I'm with Nancy - you cannot rely on the sag wagon and now you don't have to! I actually did get a flat one day when I was out all by my lonesome. I was so glad I had taken a 'change your flat' class, too.

Jade Lady said...

I loved this post - I could really relate! The first tire I had to change was in the back - and I had to have A LOT OF HELP to get it back on. And, watching out for the valve? Why the heck do they make these things so easy to break? I don't know that I could do it again myself.

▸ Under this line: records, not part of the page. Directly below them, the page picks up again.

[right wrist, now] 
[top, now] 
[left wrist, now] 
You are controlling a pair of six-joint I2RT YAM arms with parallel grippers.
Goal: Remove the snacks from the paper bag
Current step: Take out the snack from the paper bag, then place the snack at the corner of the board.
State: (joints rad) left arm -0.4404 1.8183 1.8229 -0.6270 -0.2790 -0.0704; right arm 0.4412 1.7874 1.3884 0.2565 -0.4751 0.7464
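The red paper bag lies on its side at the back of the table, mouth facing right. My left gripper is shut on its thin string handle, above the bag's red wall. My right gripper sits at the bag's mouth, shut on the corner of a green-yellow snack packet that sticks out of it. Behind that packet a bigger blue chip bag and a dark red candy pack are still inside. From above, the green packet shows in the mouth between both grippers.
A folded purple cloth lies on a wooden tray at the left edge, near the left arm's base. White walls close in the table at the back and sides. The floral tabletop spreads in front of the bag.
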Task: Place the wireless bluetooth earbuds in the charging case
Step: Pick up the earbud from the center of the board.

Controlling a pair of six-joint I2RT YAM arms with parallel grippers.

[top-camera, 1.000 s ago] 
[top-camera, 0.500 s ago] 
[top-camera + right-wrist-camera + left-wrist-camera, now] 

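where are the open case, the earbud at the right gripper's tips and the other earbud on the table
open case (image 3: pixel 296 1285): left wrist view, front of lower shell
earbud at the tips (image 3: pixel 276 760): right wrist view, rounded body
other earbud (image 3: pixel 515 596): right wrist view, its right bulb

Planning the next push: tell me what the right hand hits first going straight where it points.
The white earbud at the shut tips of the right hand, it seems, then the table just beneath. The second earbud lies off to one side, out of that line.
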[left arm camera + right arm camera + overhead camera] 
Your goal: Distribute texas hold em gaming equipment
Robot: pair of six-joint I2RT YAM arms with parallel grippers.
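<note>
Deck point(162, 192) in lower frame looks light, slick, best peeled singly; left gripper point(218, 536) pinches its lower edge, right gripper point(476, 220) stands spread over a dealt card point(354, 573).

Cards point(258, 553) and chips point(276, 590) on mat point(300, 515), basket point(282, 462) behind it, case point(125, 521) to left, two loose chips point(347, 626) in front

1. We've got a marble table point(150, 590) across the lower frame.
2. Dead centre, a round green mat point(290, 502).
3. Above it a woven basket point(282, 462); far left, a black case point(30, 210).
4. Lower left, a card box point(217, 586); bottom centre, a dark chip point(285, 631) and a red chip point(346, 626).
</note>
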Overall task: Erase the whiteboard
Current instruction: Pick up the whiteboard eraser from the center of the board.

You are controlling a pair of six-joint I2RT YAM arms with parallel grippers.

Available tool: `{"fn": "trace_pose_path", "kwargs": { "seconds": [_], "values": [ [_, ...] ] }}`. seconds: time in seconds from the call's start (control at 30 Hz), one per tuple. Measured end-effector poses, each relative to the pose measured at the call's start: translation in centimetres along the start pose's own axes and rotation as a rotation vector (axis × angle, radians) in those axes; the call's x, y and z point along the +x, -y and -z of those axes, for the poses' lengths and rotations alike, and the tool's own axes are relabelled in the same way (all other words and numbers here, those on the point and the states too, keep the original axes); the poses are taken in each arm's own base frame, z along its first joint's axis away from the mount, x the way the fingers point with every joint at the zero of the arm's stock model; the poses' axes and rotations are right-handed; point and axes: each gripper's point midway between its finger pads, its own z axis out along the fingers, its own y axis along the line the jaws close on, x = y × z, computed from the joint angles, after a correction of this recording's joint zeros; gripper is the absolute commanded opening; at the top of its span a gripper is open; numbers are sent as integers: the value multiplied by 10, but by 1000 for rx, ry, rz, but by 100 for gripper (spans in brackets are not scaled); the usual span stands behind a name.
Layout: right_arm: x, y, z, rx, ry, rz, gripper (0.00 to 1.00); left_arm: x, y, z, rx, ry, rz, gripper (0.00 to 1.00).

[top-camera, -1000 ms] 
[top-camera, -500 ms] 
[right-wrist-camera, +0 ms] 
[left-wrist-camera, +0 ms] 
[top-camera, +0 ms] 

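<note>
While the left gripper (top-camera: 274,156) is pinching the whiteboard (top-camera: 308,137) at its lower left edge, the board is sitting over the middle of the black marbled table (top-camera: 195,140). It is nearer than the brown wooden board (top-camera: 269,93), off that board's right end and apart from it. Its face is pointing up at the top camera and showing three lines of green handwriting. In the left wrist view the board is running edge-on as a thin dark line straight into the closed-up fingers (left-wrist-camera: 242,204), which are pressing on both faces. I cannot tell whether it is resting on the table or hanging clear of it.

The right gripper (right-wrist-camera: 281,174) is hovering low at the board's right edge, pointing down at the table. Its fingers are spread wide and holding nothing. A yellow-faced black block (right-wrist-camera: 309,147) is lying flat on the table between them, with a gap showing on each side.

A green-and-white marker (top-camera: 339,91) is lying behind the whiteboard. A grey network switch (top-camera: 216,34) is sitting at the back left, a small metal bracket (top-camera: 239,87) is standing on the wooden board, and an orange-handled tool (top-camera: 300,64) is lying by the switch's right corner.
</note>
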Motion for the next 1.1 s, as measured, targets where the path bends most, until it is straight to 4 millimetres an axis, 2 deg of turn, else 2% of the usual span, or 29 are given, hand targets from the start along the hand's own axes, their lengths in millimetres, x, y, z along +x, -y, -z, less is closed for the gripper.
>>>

So, people use gloves? That's the part I told my husband that I hated most about changing a bike tire - all that stuff on my hands! He laughed at me when I suggested gloves! I'm going to tell my husband about this post.

peter said...

I have an extra duffle bag for all that stuff you're carting around now.

David said...

evilness has overtaken you

I am very afraid

BettyBetty said...

Good for you! You shouldn't ride your bike any significant distance without knowing how to change a flat...especially if you do group rides or race. A flat can strike at any time and for me it always seems to be in 3s!

Nancy Toby said...

Oh dear.

Another secret: There is a REASON that cyclists wear black shorts, and that's because you wipe the grease on them. Rubber gloves are fine for carrying on recreational rides, but for races they're just timewasters. Plus you've got your cycling gloves on already, right? At least you do if you don't want to scrape your knuckles down to the bone when you crash... that's WHEN you crash, not if you crash.